I feel as if I will never figure out what it will take for my body to lose weight!! I cut my calories down to as low as I can and I workout....I gain weight! I go to a more in between calorie intake and workout...I gain weight!! I am gaining and then losing the same 5 pounds over and over again!! I am very frustrated and just don't know what steps to take to make my body go into a losing phase. It just wants to stay in maintenance phase and I need it to gear over to losing phase!!
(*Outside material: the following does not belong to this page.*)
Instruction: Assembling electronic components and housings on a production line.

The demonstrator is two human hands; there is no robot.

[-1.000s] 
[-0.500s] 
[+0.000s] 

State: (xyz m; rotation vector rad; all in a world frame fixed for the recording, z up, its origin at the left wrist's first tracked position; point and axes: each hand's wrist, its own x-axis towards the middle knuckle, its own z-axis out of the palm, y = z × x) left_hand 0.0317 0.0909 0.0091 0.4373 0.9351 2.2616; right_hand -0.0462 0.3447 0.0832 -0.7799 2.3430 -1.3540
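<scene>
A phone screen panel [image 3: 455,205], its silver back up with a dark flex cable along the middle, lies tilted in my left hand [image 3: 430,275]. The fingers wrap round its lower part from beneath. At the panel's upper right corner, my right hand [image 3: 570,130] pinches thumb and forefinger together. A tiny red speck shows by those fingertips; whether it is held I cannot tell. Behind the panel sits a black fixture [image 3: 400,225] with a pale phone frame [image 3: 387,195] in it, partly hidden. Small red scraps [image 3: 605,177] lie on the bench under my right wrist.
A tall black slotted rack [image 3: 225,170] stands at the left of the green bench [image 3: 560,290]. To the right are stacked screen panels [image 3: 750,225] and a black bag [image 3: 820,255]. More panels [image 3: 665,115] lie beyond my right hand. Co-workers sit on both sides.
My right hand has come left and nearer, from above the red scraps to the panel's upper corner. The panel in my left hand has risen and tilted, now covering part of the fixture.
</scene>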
I will stick to trying to stay at an average 1300 calories per day. I will also keep to my workout schedule and listen to my body when it just cannot workout that day. Like yesterday, I could barely walk from the run I did on Sunday. Yes, I did an actual run! I overdid it because I listened to Keith on where and when to run, but I won't make that mistake again. I will try different locations to figure out which one will work for me, but I do know the rail trail isn't my running path!! I also know that I don't need a running partner. Although Keith is by far no running partner. He left me and only walked with me on our walk back home. He sucks as an exercise partner. So I will do my runs alone and at my own pace. I thought I would look stupid and feel stupid running...well, I might have looked stupid but I didn't feel stupid and that is what matters!! I plan on running on Thursday for one mile and one mile only. I will try an interval of 1/1 for this first mile and see how it works for me.

One thing I can say about running is that my whole body is sore from it!! The pounding is hard on the body but I think it will also be good. My knee is sore but I will use my knee sleeve on Thursday and see if that helps. I have to get my breathing down better as well.

So yeah, I didn't track for a week but maintained my weight and then I began tracking for the last 3 days and gained weight!! So very frustrating but I will get there!! I will reach my goal!!